Thinking Drawings

It’s always interested me what kind of drawings you produce to build if you’re working with people you know really well. We often tend to draw too much – particularly when we work under contract, when there’s no margin for doubt. But, when we have the freedom to work differently, a different pattern of drawings emerge… These are pretty much all of the studio drawings to date, always produced on the hoof, on site or in discussion and used for clarification – of detail, set out or lift sequence.

 

Categories Studio Build Tags

3 Comments

  1. Posted December 9, 2013 at 6:51 pm | Permalink

    Piers,

    Those are really interesting points.

  2. Posted December 9, 2013 at 7:11 pm | Permalink

    Piers,

    Those are really interesting points. I am intrigued though (as a non-architect with little knowledge of the planning system) as to how you get planning permission with no detailed drawings of the whole scheme. Your approach does though very much appeal to me as it is more in tune with my understanding of the historical work of the master builder (as opposed to the architect); and all of the wonderful, honest buildings that they built. As such there is a rawness to the work, with improvisation adding to the character of the building and the building evolving in ‘real time’ to suit the actual environment rather than an idealised ‘image’ of the environment.

    The approach rather reminds me of work I did when I was involved in car design.

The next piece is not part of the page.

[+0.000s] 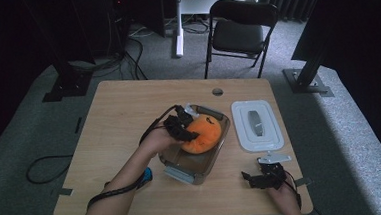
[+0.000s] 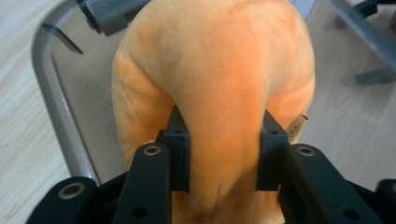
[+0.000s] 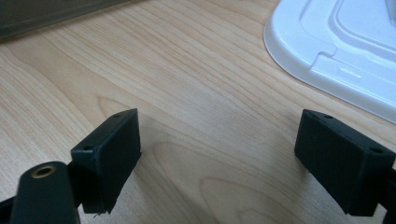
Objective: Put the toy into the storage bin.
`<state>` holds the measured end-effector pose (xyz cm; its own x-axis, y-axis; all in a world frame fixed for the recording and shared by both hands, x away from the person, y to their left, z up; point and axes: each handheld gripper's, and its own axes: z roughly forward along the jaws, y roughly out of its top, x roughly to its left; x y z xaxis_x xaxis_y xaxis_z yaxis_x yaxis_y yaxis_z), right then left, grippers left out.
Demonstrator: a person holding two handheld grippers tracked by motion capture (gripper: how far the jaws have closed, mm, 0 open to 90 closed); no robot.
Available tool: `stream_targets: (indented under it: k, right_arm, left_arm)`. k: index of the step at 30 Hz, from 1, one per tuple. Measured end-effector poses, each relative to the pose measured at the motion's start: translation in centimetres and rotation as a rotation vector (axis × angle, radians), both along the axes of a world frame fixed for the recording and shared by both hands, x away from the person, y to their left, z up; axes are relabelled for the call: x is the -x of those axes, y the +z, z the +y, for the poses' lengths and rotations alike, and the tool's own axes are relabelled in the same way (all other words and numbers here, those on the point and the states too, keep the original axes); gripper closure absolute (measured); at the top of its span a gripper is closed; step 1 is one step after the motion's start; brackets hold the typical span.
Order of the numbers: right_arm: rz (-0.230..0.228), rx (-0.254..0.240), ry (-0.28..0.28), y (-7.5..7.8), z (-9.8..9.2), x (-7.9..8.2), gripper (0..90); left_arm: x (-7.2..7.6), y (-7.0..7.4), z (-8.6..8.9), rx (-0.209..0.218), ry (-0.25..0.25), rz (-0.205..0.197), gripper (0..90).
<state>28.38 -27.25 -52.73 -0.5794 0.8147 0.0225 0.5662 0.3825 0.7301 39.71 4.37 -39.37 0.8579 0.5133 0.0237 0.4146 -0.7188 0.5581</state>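
Note:
An orange plush toy lies in a clear plastic container at the middle of the wooden table. My left gripper reaches in from the left and is shut on the toy. In the left gripper view the two black pads pinch a fold of the plush between them, above the container's rim. My right gripper rests low near the table's front right edge. Its jaws stand wide open over bare wood, with nothing between them.
A white lid lies flat on the table to the right of the container, its corner just ahead of my right gripper. A small blue object sits by my left forearm. A black folding chair stands beyond the table.

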Motion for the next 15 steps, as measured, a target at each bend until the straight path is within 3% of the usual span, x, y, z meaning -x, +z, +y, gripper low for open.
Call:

At the prototype build stage many of the components systems evolved through the work of craftsmen (fabricators, machinists, etc), later to be followed up by detailed drawings – for the purposes of optimisation, FE analysis, design for manufacture, costing, legislation, etc. In the context of a building those stages I’ve mentioned are largely about the ‘commercialisation’ of it.

    Perhaps if we are to unburden ourselves of the straitjacket that producing commercial designs imposes we should start at no better point than letting the ‘making’ be emphasised more than the ‘design’. Maybe by doing this we’ll free ourselves from processes that tend to lead to ‘identikit’ designs. In other words if you design using commercially understood processes, don’t be surprised if you end up with a building that, well, looks commercial.

    I’m currently sitting in front of a number of cycle frame colour schemes that I’ve been discussing with a stove enameler. These are hand drawn, using bog standard felt pens, with scrappy notes about detail around the edges…………….and to me, they’re the better for it. I actually don’t want computer derived drawings with exact pantone colouring. As I did today, I start with an idea of a colour (from my limited range of W H Smith felt pens) and then stand with the painter chucking colour ideas around until something feels right. A computer can never do that. To me Ruskin was on the right tracks about the essence of good design when he wrote the Seven Lamps.

    Cheers

    Andy

  3. Posted December 9, 2013 at 10:00 pm | Permalink

    I celebrate the work of your practice, which seems to address many of my own frustrations with the architectural profession.
    While in architecture school I became increasingly disappointed with how little engagement architects have with the actual building. Having built houses in Africa before starting architecture school, the bureaucracy of architecture seemed absurd to me. By trying to get closer to materials, I actually have ended up leaving architecture school. Quite a dangerous move, one could argue. Anyway, I am now a ceramicist in the making.
    Ceramics seem to me to have everything that architecture is lacking, at least in this respect. I am always in contact with the material – the same material that the finished product will be made of.
    So is Invisible Studio, & these drawings (as I understand them) bridge the problem of mediation, by which a building is a drawing before it is anything else. These drawings are all you need, really. They look like the ones we used in Africa. The amount of time that architects spend drawing makes them draughtsmen (craftsmen of drawings), but not craftsmen of buildings – which is actually what I would like to be if I’m ever going to become involved with architecture again.
    Maybe I agree so much that I’m leaving too little room for discussion.